* _Exercise aim_
Leaving out every image, restate all the records word for word.

※

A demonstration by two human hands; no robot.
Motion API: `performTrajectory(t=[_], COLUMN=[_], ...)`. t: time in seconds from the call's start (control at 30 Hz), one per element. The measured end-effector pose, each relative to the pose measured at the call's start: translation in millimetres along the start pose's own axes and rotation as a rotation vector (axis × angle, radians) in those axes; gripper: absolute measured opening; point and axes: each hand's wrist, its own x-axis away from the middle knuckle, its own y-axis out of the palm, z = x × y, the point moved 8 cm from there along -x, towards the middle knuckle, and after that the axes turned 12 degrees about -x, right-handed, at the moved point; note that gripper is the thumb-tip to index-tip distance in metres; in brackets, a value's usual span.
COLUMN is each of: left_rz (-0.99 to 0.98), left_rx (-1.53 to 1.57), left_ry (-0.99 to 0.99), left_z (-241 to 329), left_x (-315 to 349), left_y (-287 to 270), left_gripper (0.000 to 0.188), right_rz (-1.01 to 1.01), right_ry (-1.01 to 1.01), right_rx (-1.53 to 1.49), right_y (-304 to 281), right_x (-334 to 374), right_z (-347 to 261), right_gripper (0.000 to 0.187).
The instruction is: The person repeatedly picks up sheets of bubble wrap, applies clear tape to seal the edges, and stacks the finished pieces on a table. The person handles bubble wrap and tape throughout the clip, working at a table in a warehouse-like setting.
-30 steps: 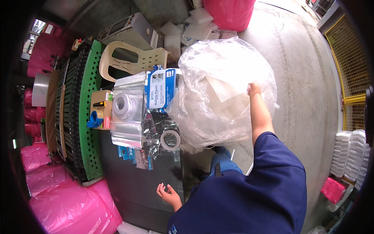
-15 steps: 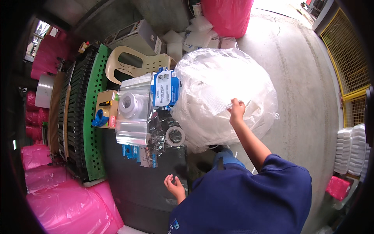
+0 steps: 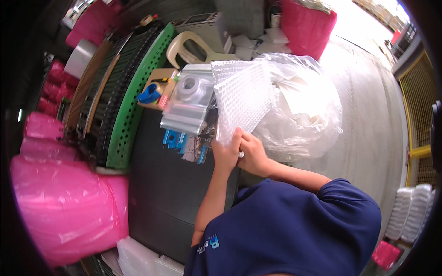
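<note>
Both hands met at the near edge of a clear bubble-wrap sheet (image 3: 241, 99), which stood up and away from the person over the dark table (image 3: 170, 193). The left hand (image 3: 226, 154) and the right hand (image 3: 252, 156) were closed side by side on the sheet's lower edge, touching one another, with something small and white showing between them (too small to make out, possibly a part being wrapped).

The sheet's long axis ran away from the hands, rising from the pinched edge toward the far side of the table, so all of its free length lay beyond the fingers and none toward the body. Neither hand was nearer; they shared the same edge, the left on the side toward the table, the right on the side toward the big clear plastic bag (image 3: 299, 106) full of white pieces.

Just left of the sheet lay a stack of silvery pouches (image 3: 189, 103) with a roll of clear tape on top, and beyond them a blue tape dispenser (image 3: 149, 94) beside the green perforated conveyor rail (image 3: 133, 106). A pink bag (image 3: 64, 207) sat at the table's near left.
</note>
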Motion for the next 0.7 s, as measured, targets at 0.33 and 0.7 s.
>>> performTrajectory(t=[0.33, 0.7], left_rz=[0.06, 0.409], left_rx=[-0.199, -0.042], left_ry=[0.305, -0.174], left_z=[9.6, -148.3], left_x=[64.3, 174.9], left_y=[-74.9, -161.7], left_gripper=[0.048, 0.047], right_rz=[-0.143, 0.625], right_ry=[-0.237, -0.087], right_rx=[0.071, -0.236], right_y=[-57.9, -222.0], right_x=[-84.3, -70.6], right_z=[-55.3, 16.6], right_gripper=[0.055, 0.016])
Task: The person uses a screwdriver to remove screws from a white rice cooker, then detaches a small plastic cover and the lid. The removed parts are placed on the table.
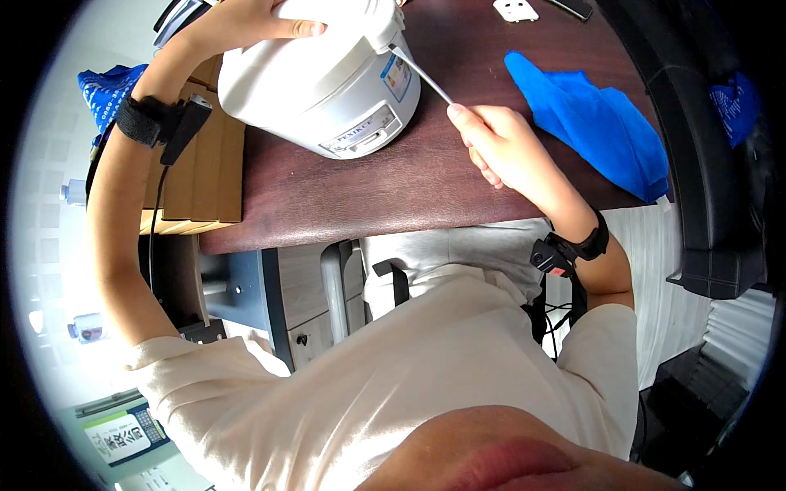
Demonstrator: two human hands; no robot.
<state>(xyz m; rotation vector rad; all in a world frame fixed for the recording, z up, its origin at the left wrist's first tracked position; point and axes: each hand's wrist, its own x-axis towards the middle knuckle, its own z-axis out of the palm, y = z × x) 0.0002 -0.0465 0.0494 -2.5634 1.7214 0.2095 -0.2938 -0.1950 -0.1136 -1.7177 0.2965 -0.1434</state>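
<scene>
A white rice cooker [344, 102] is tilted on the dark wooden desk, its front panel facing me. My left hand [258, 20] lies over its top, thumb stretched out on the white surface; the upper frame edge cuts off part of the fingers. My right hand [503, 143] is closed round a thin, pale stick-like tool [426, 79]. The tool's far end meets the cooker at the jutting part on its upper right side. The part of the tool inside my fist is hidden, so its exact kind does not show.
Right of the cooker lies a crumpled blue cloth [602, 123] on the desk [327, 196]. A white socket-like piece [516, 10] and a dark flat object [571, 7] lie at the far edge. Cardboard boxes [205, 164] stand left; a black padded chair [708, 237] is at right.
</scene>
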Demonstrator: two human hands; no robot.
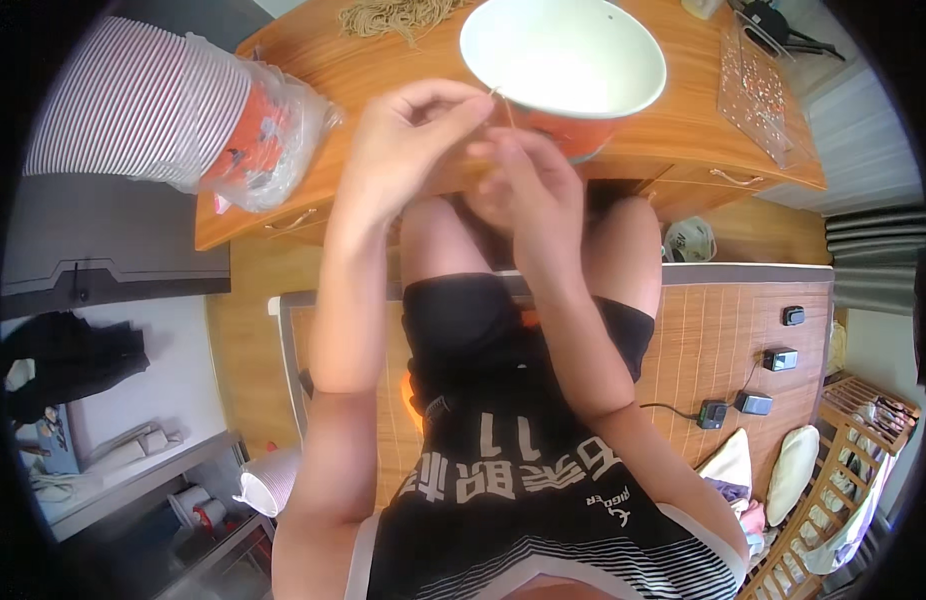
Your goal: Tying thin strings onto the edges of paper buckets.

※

* _Solution to the exercise_
A demonstration by two human hands; no robot.
Motion API: `performTrajectory(t=[_], COLUMN=[_], ...)`. t: time in seconds from the call's start (control at 30 Hz), one per element. The measured end-effector pose, each relative to the pose measured at the call's start: translation in millimetres along the start pose's own axes and rotation as a rotation vector (axis × angle, radians) in those axes; gripper: absolute measured opening; point and axes: each hand's wrist, its own x-axis away from the middle knuckle, its own y-axis out of the palm, z = x × y, the point moved 8 cm from there along -x, towards the middle knuckle, and after that the axes turned 12 degrees about -x, right-handed, at the moved point; note that gripper is the thumb-tip to index-tip distance in metres; in brackets, a value's usual span.
COLUMN is each of: left_rz (-0.99 to 0.98), left_rx (-1.53 to 1.57), left_ry (-0.99 to 0.99), left_z (-241 to 329), left_x (-315 to 349), left_y (-287 to 270), left_gripper (0.000 to 0.188), right_rz (-1.01 to 1.01), right_ry (-1.01 to 1.01), right_rx (-1.53 to 1.49), right_y (-304 to 281), right_x (-334 to 374), right_z (-347 to 261), right_gripper (0.000 to 0.187).
The instruction is: The person repeatedly picks up sheets of bubble wrap, applies clear tape to seal the edges, and stacks the finished pieces on a table. The person handles bubble wrap and tape throughout the clip, working at a table in a warehouse-like setting.
-30 steps: 
-15 steps: 
+0 steps: 
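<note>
Both hands met at the near edge of a clear bubble-wrap sheet (image 3: 241, 99), which stood up and away from the person over the dark table (image 3: 170, 193). The left hand (image 3: 226, 154) and the right hand (image 3: 252, 156) were closed side by side on the sheet's lower edge, touching one another, with something small and white showing between them (too small to make out, possibly a part being wrapped).

The sheet's long axis ran away from the hands, rising from the pinched edge toward the far side of the table, so all of its free length lay beyond the fingers and none toward the body. Neither hand was nearer; they shared the same edge, the left on the side toward the table, the right on the side toward the big clear plastic bag (image 3: 299, 106) full of white pieces.

Just left of the sheet lay a stack of silvery pouches (image 3: 189, 103) with a roll of clear tape on top, and beyond them a blue tape dispenser (image 3: 149, 94) beside the green perforated conveyor rail (image 3: 133, 106). A pink bag (image 3: 64, 207) sat at the table's near left.
</note>
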Motion for the next 0.7 s, as measured, targets at 0.33 and 0.7 s.
>>> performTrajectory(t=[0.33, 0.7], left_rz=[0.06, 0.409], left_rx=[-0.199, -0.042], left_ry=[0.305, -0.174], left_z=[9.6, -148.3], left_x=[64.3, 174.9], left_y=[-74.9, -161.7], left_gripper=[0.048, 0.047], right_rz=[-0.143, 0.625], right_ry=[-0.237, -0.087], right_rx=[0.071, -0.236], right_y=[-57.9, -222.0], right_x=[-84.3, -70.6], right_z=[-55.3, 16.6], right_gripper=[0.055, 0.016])
Task: The person uses a screwdriver to remove screws from a white rice cooker, then detaches a small plastic cover and the lid. The removed parts are placed on the table.
Demonstrator: two human hands; no robot.
<state>(xyz m; rotation vector rad; all in a world frame fixed for the recording, z up, its origin at the left wrist's first tracked position; point and axes: each hand's wrist, its own x-axis towards the middle knuckle, its own z-axis out of the palm, y = z × x) 0.0002 -0.0465 0.0494 -2.5634 1.7214 0.2095 -0.2938 -0.1950 -0.1136 -1.7177 0.2965 -0.1434</state>
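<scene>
A white rice cooker [344, 102] is tilted on the dark wooden desk, its front panel facing me. My left hand [258, 20] lies over its top, thumb stretched out on the white surface; the upper frame edge cuts off part of the fingers. My right hand [503, 143] is closed round a thin, pale stick-like tool [426, 79]. The tool's far end meets the cooker at the jutting part on its upper right side. The part of the tool inside my fist is hidden, so its exact kind does not show.
Right of the cooker lies a crumpled blue cloth [602, 123] on the desk [327, 196]. A white socket-like piece [516, 10] and a dark flat object [571, 7] lie at the far edge. Cardboard boxes [205, 164] stand left; a black padded chair [708, 237] is at right.
</scene>
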Demonstrator: two human hands; no robot.
Your goal: Tying thin strings onto the edges of paper buckets.

Nothing further is required for this exercise.